# live fast, die young, leave attractive corpse? oh well, 1 of 3 aint bad.



## Mankini (Feb 23, 2016)

Going into southern lake baikal/vladivostok corridor to look for the amur tiger. its the biggest tiger in the world: still running wild around vladivostok: 4 day train ride from moscow.

i may return, on the other hand, i may end up a steaming pile of tiger doo with nothing but a zz top tie clasp and templars ring to ID my remains. Ah well.

https://en.m.wikipedia.org/wiki/Siberian_tiger


----------



## Odin (Feb 23, 2016)

Looks like a big cuddly kitty to me. ::cat::

Ah, you linked the wiki... already skimmed it. Seems they are not too keen to attack humans. Compared to many predators...Relatively speaking. (could jst be their numbers and human wit in interaction of lack thereof) 
At least the cases in the wild seem to be folks in breeding areas and the poacher there in 2002. (Attacking tiger was found with a snare deeply injuring/cutting trachea)
Also, zookeepers who don't lock feeding pens and tourists who taunt them behind inadequately established fencing. 

Sweet... 
Good luck, wish I was there.


----------



## Mankini (Feb 23, 2016)

getcher azz out here!!! its tax time. get rapid refund and ill collect you in helsinki.


----------



## Mankini (Feb 23, 2016)

gonna post "need a road-dawg"".......for this.....










#notphotoshopped


----------



## Odin (Feb 23, 2016)

Don't know about that, ATM... ... I'd be one tasty pork chop for a Siberian Kitty right now... (not just predators... talking to the ladies as well  )

Wait... whats the difference? ::cyclops::

Sigh things are rapidly coming to a climax in my life. Maybe once I get my feet wet in the world again and take care of my "logistics"... (crosses fingers his pockets won't be broke this summer... )


----------



## Odin (Feb 23, 2016)

Pffft not photo-shopped??? 

Thats an ice covered stratovolcano. Kamchatkaish... They erupt with pumice rich pyroclastic flows. (grey sooty ash and superheated tephra.... you can't shopchop in Hawaiian style slow flow glowing lava on the slopes dontcha know... sigh)

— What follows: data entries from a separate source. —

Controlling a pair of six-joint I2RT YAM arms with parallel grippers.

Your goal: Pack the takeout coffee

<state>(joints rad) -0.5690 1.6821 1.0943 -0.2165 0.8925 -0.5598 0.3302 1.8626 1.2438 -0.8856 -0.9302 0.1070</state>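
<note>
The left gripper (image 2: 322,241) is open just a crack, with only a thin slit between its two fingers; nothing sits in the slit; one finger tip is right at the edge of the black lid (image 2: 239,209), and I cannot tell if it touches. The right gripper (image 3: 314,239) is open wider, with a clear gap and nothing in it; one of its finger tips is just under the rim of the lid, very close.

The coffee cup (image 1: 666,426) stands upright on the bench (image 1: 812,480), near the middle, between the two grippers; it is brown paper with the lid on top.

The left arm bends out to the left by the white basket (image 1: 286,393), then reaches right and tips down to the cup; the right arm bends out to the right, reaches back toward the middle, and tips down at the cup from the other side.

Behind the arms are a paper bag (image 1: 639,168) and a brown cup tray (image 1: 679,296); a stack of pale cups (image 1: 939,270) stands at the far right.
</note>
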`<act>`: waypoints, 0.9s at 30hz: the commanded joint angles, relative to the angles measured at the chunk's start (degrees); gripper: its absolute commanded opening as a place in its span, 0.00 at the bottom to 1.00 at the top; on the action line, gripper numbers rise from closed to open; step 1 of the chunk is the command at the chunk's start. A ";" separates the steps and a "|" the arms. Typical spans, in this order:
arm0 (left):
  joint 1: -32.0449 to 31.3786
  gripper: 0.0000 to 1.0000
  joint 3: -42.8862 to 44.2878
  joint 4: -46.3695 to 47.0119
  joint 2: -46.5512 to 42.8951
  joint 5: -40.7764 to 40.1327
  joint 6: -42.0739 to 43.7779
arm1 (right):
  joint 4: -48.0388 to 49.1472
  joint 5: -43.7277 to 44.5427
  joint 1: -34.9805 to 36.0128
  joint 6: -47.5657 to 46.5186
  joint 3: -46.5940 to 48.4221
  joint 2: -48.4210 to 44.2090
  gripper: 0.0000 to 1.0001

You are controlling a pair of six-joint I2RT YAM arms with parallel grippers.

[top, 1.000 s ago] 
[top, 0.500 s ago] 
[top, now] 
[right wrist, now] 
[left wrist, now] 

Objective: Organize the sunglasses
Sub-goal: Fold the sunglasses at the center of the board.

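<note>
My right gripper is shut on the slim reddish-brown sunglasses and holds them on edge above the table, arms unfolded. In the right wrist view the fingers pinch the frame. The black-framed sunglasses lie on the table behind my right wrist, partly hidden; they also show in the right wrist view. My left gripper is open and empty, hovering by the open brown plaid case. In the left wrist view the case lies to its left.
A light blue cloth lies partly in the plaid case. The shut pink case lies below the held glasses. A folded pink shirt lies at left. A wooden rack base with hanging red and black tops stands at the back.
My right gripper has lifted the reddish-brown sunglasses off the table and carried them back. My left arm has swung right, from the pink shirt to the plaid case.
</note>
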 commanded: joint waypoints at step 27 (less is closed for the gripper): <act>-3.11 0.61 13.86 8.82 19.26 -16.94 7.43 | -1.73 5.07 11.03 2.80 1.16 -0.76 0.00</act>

Haha... someone give me an award for trying to sound like a pretentious boner. ::drinkingbuddy::


----------



## Mankini (Feb 23, 2016)

boner? climax? look up "chewbacca fart" on youtube.


----------



## Odin (Feb 23, 2016)

::facepalm::


...
....
.....

Great Lord Jebus Pasta fastfari Buddah Bada alll alll alll alllllaaaa ALmighty... this is what the INTERNET has done to us... 

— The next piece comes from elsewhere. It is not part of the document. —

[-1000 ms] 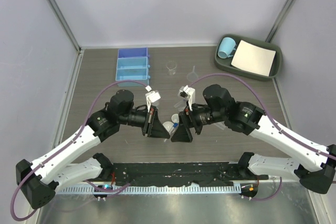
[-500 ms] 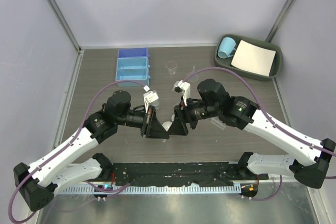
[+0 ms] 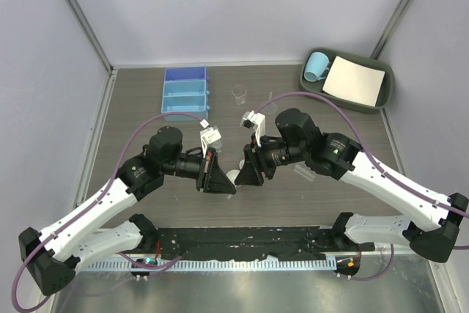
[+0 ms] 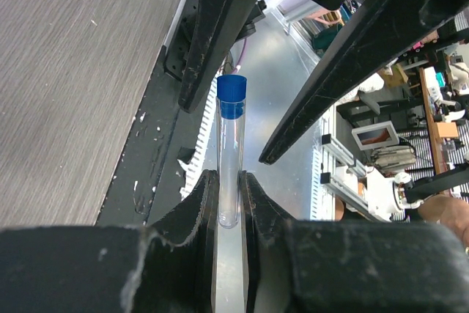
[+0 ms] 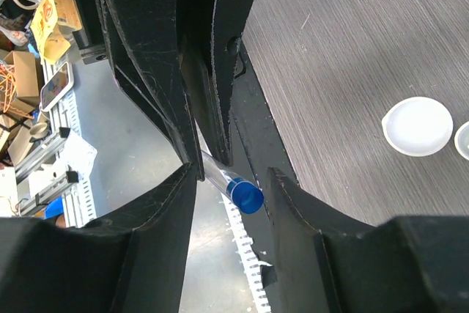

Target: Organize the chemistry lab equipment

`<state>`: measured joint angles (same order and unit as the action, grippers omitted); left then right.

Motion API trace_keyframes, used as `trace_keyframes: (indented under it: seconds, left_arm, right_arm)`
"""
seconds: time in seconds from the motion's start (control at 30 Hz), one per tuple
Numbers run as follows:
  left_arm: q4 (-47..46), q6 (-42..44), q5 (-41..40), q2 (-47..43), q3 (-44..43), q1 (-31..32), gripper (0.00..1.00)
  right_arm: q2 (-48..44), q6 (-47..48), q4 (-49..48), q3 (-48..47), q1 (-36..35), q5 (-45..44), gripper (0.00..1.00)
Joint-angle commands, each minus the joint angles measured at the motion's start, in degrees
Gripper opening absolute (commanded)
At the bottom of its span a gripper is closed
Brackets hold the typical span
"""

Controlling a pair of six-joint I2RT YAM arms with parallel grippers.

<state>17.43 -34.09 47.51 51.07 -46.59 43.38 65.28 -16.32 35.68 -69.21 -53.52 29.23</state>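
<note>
My left gripper point(image 4: 229, 181) is shut on the round bottom end of a clear blue-capped tube point(image 4: 231, 144), held in the air above the table's near edge. My right gripper point(image 5: 233, 177) is open, with a jaw on each side of the tube's blue cap point(image 5: 245, 194) and a gap on both sides. In the top view the two grippers meet tip to tip point(image 3: 236, 181). Two small white dishes point(image 5: 418, 125) lie on the table beyond. A small clear beaker point(image 3: 239, 94) and a clear funnel point(image 3: 270, 100) stand at the back.
A blue compartment tray point(image 3: 185, 93) stands at the back left. A green tray point(image 3: 387, 93) at the back right holds a light-blue mug point(image 3: 316, 66) and a white paper sheet point(image 3: 355, 80). A black rail point(image 3: 242, 240) runs along the near edge.
My right gripper has moved left and closed in on the left gripper, so its open jaws now flank the tube's cap. The left gripper shifted slightly left, still holding the tube.
</note>
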Motion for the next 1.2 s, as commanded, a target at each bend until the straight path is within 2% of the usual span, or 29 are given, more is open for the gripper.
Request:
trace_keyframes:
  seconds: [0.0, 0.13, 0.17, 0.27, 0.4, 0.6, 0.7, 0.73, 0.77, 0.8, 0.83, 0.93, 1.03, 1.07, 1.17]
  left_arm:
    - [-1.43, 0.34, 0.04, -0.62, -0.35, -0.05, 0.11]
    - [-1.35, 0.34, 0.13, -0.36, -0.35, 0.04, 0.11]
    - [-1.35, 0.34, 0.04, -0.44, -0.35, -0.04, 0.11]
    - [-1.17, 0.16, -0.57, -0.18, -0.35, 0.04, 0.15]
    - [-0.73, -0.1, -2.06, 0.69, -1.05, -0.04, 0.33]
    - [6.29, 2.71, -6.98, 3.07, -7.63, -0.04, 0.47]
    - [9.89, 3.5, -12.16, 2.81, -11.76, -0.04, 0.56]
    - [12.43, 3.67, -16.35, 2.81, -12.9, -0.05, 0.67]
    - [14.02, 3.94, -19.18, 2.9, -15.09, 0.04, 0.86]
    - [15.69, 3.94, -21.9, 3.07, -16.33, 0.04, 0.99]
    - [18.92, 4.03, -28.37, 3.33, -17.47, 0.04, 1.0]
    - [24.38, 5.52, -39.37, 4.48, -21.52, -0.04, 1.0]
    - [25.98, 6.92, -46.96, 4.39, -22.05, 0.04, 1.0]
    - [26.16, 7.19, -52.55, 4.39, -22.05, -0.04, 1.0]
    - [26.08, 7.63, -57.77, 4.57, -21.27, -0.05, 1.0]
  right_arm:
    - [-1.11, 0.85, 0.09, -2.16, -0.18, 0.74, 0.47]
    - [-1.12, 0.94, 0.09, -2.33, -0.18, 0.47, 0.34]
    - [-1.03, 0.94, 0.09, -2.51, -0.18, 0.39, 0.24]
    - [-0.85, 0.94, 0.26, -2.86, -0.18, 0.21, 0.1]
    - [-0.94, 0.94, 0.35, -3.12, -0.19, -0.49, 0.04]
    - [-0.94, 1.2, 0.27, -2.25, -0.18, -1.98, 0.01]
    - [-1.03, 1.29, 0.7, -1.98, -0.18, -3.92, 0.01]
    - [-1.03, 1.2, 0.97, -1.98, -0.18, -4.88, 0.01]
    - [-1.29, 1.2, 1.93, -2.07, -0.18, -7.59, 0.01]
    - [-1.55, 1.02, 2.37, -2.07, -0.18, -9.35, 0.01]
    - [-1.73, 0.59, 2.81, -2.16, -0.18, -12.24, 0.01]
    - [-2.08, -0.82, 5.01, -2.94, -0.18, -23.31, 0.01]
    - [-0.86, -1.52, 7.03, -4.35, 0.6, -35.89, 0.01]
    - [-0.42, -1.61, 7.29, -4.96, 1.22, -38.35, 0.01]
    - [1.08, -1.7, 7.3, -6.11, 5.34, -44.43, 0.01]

She even said, "Uhhhh eh... you smell that?"

::facepalm::::arrgh::::arrgh::::arrgh::::arrgh::::arrgh::::arrgh::::arrgh::::arrgh::::arrgh::::arrgh::::arrgh::::arrgh::::arrgh::::arrgh::::arrgh::::arrgh::::arrgh::::arrgh::::arrgh::::arrgh::::arrgh::::arrgh::::arrgh::::facepalm::


Thats it I quit... nothing I ever say will top that video for a response.


----------



## Mankini (Feb 23, 2016)

dont thank me. thank your recruiter. rotflmbo


----------



## iflewoverthecuckoosnest (Feb 24, 2016)

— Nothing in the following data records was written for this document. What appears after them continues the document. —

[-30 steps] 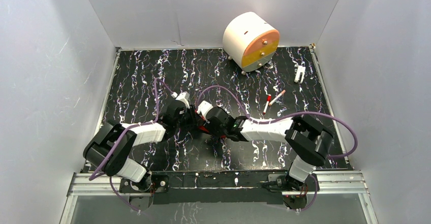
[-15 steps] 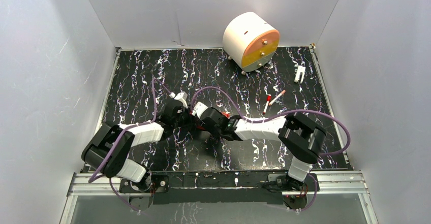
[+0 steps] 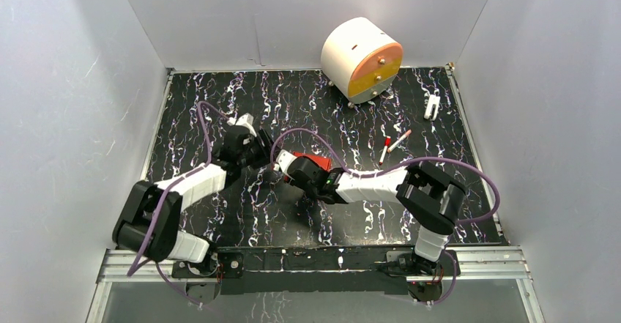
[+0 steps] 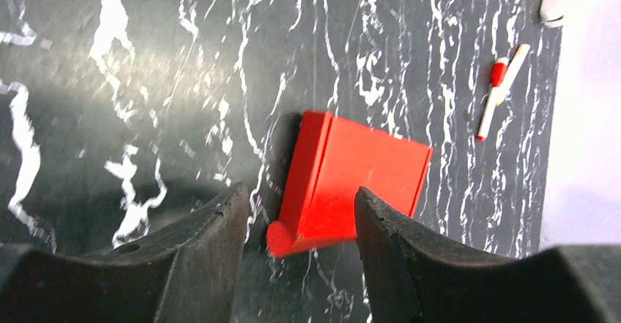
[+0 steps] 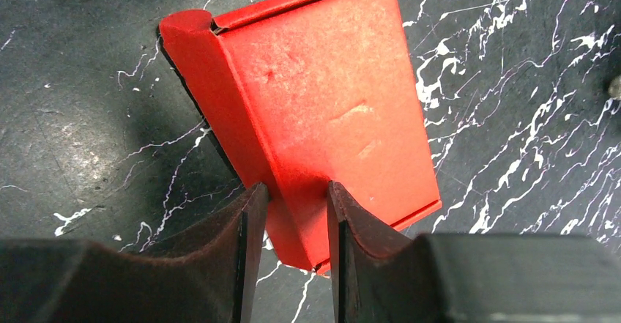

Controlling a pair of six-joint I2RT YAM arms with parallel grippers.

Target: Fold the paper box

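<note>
**Bright red thin-card paper box (image 5: pixel 322 110) gripped at one end by the right gripper (image 5: pixel 293 224), near the middle of the black, white-veined marbled tabletop (image 3: pixel 198 103).**

The box's near end is pinched between the right gripper's two dark fingers (image 5: pixel 245 242), and a rounded flap is seen at its far left corner. The left gripper (image 4: pixel 299 195) is held just left of the box, its fingers spread and nothing grasped; the box is seen beyond them, untouched. Two small red-capped white pens (image 3: pixel 386 149) are seen to the right of the box, well apart from it. A large white-and-orange drum (image 3: pixel 362 59) is set at the far edge.
</note>
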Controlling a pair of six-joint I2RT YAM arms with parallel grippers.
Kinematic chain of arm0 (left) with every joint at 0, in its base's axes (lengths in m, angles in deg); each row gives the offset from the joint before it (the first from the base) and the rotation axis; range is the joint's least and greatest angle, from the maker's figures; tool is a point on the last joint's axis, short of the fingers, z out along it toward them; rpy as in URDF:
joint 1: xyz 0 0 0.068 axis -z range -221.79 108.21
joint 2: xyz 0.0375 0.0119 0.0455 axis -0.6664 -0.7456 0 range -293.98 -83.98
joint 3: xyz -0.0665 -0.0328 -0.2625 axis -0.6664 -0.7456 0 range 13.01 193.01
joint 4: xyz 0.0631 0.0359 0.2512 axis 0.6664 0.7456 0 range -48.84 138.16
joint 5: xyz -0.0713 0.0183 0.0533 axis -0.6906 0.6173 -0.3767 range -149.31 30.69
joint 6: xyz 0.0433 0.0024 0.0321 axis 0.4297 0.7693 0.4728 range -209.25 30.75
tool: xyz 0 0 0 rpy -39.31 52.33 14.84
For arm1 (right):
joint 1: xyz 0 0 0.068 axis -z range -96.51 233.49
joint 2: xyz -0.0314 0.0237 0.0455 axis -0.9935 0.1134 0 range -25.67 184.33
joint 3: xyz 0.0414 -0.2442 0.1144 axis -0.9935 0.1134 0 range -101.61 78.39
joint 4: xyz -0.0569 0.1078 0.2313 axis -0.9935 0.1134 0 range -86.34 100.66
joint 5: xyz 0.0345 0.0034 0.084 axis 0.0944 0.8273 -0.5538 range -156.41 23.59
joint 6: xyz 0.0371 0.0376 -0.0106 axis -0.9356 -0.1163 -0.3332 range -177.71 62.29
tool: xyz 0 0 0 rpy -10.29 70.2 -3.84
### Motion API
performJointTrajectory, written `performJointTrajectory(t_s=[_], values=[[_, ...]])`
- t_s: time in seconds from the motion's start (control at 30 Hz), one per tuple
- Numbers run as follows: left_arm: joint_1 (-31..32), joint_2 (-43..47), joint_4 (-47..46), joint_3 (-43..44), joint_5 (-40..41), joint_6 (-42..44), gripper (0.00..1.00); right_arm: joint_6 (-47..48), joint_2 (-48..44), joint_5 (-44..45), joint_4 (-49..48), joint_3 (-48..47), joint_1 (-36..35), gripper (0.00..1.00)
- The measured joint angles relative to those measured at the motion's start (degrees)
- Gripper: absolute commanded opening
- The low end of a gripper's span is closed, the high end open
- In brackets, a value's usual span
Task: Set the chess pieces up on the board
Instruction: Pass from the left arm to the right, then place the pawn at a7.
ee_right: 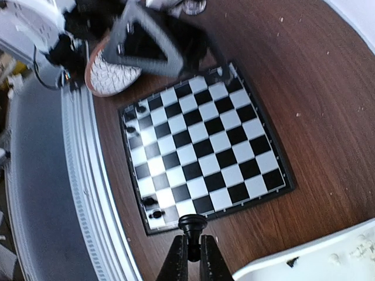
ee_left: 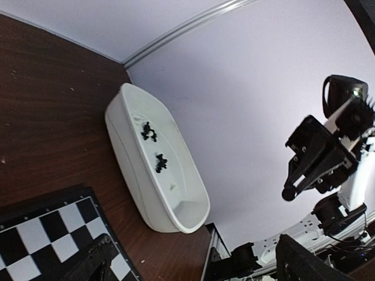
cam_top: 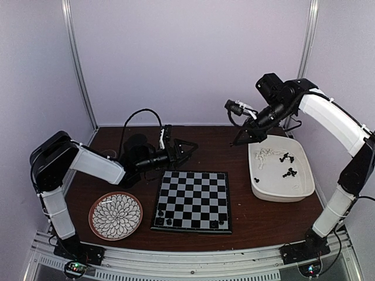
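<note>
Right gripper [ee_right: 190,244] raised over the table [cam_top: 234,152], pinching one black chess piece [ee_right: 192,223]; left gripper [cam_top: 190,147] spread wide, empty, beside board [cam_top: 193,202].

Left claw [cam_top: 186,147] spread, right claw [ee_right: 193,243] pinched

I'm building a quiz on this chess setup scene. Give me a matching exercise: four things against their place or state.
Things:
1. round flower-patterned plate
2. white rectangular plastic tub
3. left gripper
4. right gripper

Place or state:
A. shut on a black chess piece
B. left of the black-and-grey chessboard
C. open, empty
D. holds loose black and white pieces

Pairs: 1-B, 2-D, 3-C, 4-A.
</note>
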Motion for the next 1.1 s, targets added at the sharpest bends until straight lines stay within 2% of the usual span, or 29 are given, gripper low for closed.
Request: performJointTrajectory(t_s=[0.23,0.4,0.5,0.7,1.1], values=[[-0.4,15.6,19.0,-0.5,4.9,12.3,0.97,14.9,0.0,19.7,9.6,0.2,-10.6,0.02],[-0.2,26.5,36.5,2.1,13.9,22.7,0.98,19.8,1.9,27.6,13.2,0.0,-17.8,0.0],[-0.2,32.2,43.4,2.0,20.1,26.4,0.98,21.3,5.4,31.5,14.3,-0.3,-23.7,0.0],[-0.2,39.8,50.2,-0.7,27.6,30.0,0.97,22.5,14.2,36.3,16.2,-2.9,-30.1,0.0],[-0.3,43.7,56.3,-4.9,32.0,31.3,0.98,20.3,20.2,41.1,16.1,-1.4,-31.7,0.0]])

Damn! Do what your heart compels you to do, Voodoochile.
Should you die, you will make a pretty pile of tiger poo. Should you survive, you will acquire many a lay with your fantastical tales of tiger encounters.
I salute you :ompus:: Bon voyage.


----------



## Kim Chee (Feb 24, 2016)

iflewoverthecuckoosnest said:


> ?..Should you survive, you will acquire many a lay with your fantastical tales of tiger encounters.
> I salute you :ompus:: Bon voyage.



There's nothing I can say to top this.

Sweet dreams @voodoochile76.


----------



## Brother X (Feb 24, 2016)

Pictures or it didn't happen.  (Just kidding)


----------



## Mankini (Feb 24, 2016)

im staged in helsinki, baby....waitin on a check then a visa from the tovarischny, a cheap seat on the trans siberian,....6 days later in vladivostok.


----------



## spectacular (Feb 24, 2016)

great way to go... with the tiger i mean. for myself i've been living the title path for a bit but always seem to find a way to live


----------



## Mankini (Feb 24, 2016)

many cultures, like the masai, require meeting this kind of apex predator in battle as an iniation rite.


----------



## spectacular (Feb 24, 2016)

then in my experience i'm initiated. what now?


----------



## Mankini (Feb 24, 2016)

what???!!!! which one did you fight??!!?


----------



## spectacular (Feb 24, 2016)

the worst douchebag in history


----------



## spectacular (Feb 24, 2016)

he got herpes and then gave it to a bunch of girls. then he got drunk and bragged about it.


----------



## spectacular (Feb 24, 2016)

i hope i don't have it


----------



## Mankini (Feb 24, 2016)

noooo  thats horrible
tell me you cut his pipi off or something


----------



## spectacular (Feb 24, 2016)

lol one of the girls hit him in the face with a stick and another blew up his car


----------



## creature (Feb 25, 2016)

good for them.

i bet his corpse wouldn't even grow maggots..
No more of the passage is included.